Du texte à l’image et de l’image au texte : théories, enjeux, tensions. L’exemple de l’Antiquité gréco-romaine dans la peinture anglaise du 19e siècle

Date : mardi 11 décembre
Horaire : de 16h30 à 18h30
Lieu : salle du CETAS (A506)

Séance du séminaire « Du texte à l’image, de l’image au texte : Histoire, Théories et Pratiques » (http://eriac.univ-rouen.fr/seminaire-texte-image/)

Intervenant : Anne-Florence Gillard-Estrada (Université de Rouen)

Après les tableaux arcadiens inspirés du Lorrain peints par Turner au début du siècle, et malgré la veine du nu « osé » créée par William Etty, la peinture britannique, jusqu’au milieu du XIXe siècle, ne semble pas donner la place belle aux sujets antiques. L’époque voit ainsi l’avènement de la « peinture de genre » et du « modern subject ». La rébellion préraphaélite des années 1848-1855, quant à elle, est marquée par une inspiration néo-gothique et médiévisante. Or, on assiste à partir des années 1860 à un renouveau des sujets « romains » ou « grecs » en peinture, dans les œuvres d’un mouvement défini par les historiens de l’art des années 1980-1990 comme « néoclassique » ou « olympien », et que les spécialistes de la période incluent à présent dans le « Mouvement Esthétique », ou de « l’Art pour l’Art ». Des peintres comme Leighton, Watts, Moore ou Alma-Tadema, s’inspirent de la culture antique, et surtout de ses formes artistiques (la statuaire antique, la frise, les drapés, etc.), et créent ainsi un véritable engouement pour l’Antiquité.

Cette séance de séminaire se propose tout d’abord d’explorer les problèmes théoriques que  pose la question de l’Antiquité, et ce, dans une perspective historique. On passera ainsi en en revue quelques notions théoriques (hiérarchie des genres, peinture d’histoire, etc.) et catégories esthétiques (néoclassicisme, genre, etc.) et l’on s’intéressera aux peintres « néo-grecs » français afin de situer cette peinture dans un contexte historique et esthétique. On explorera les modalités particulières de la relation entre les textes antiques et les tableaux qui semblent s’en inspirer, alors que, depuis déjà près de deux siècles, l’on assiste à un bouleversement du statut du texte littéraire classique. Dans cette peinture, l’utilisation des textes est plutôt fondée en effet sur les correspondances ou sur l’inspiration romantique, et l’image acquiert une autonomie et une valeur qui lui sont propres. On ne peut plus parler de peinture d’histoire face à ces œuvres marquées, d’une part, par les théories de l’Art pour l’Art qui mettent l’accent sur la synesthésie, l’éclectisme et le primat de la forme en soi ; et, d’autre part, par le symbolisme très personnel des transfuges du préraphaélisme (Rossetti, Burne-Jones), qui reprennent les mythes gréco-romains pour représenter des icônes féminines fascinantes. Par ailleurs, on montrera comment les découvertes archéologiques, qui au XIXe siècle s’accentuent et jouent un rôle important dans la culture à la fois de l’élite et des masses, ont modifié le rapport au texte classique : c’est l’avènement des objets et d’une culture domestique jusqu’alors négligés dans le canon littéraire.

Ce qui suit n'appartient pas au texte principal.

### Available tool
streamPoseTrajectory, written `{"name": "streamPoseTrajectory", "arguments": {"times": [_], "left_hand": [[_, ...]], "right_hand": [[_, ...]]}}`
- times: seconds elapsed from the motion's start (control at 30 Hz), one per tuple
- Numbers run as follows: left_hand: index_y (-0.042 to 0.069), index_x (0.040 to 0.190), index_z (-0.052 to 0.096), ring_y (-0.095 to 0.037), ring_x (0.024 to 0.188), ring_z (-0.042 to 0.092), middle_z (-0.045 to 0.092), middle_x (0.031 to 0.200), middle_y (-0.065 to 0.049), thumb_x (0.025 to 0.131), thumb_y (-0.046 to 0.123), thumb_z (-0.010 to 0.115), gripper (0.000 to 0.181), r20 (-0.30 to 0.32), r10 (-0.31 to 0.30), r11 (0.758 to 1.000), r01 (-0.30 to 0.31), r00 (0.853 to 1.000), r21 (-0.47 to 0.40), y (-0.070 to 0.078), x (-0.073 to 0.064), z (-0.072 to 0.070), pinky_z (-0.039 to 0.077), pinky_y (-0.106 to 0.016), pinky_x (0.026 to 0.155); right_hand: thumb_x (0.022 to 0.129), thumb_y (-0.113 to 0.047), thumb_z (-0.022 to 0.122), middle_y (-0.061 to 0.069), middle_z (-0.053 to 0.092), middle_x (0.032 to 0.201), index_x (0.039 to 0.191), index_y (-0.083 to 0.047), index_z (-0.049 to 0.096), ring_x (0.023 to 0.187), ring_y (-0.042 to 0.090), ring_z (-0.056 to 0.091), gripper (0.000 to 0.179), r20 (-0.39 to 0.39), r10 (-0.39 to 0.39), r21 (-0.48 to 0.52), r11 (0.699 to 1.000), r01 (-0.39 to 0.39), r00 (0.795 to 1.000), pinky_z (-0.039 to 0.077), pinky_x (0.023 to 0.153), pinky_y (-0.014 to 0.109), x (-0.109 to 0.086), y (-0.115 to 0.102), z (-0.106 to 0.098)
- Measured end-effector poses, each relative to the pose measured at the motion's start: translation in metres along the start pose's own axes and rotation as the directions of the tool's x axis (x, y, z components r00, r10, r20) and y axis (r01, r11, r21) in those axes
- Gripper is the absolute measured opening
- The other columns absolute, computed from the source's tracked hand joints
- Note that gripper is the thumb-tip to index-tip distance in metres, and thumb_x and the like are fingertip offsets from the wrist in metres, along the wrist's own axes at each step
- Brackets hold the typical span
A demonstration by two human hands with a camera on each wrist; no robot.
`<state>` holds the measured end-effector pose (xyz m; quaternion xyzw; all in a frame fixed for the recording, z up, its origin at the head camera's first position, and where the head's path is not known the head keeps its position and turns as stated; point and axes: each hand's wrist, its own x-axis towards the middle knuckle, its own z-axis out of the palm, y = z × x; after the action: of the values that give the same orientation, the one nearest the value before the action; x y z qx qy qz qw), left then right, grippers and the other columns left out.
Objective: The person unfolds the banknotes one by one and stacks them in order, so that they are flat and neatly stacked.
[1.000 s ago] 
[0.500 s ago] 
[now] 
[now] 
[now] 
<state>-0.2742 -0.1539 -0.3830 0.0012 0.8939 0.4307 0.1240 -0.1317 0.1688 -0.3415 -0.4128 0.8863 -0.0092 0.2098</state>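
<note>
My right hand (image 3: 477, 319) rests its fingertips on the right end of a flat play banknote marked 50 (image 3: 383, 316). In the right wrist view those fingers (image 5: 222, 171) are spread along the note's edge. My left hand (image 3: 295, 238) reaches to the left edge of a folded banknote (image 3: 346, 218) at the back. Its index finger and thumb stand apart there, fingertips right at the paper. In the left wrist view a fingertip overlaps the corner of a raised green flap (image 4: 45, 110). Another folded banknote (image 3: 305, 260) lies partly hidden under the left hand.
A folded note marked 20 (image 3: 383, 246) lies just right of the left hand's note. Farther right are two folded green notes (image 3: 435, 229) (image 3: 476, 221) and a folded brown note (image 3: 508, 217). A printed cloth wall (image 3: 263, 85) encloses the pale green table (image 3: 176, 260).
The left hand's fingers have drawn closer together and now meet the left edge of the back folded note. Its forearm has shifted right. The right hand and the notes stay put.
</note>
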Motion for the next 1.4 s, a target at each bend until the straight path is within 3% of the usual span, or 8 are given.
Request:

On s’intéressera enfin aux enjeux que pose ce sujet pour la recherche actuelle, en s’appuyant principalement sur les œuvres picturales et en évoquant la réception critique de celles-ci. Les articles de critique d’art publiés dans les périodiques ou dans les écrits esthétiques de l’époque – à leur manière transpositions d’images en textes – reflètent eux aussi les questions que posait cette réutilisation de l’Antiquité dans un contexte à la fois esthétique et intellectuel, marqué notamment par les bouleversements épistémologiques récents apportés par la psychologie et l’anthropologie. L’Antiquité, à travers certaines de ses modalités – le retour du nu, la fascination du dionysiaque, etc. – semble ainsi opérer une sorte de « retour du refoulé victorien » et pour justifier cette thèse, on évoquera certains outils de la critique et de la théorie contemporaines utilisés pour lire ces œuvres picturales et leur réception critique.

Anne-Florence GILLARD-ESTRADA est Maître de Conférences à l’Université de Rouen où elle enseigne la littérature, l’esthétique et la peinture britanniques de la seconde moitié du XIXe siècle. Ses recherches portent sur l’Hellénisme et la Grèce, notamment dans l’oeuvre d’écrivains comme Walter Pater ou Oscar Wilde, et elle prépare actuellement un ouvrage sur le traitement de l’Antiquité dans les œuvres picturales du « Mouvement Esthétique » et dans leur réception critique.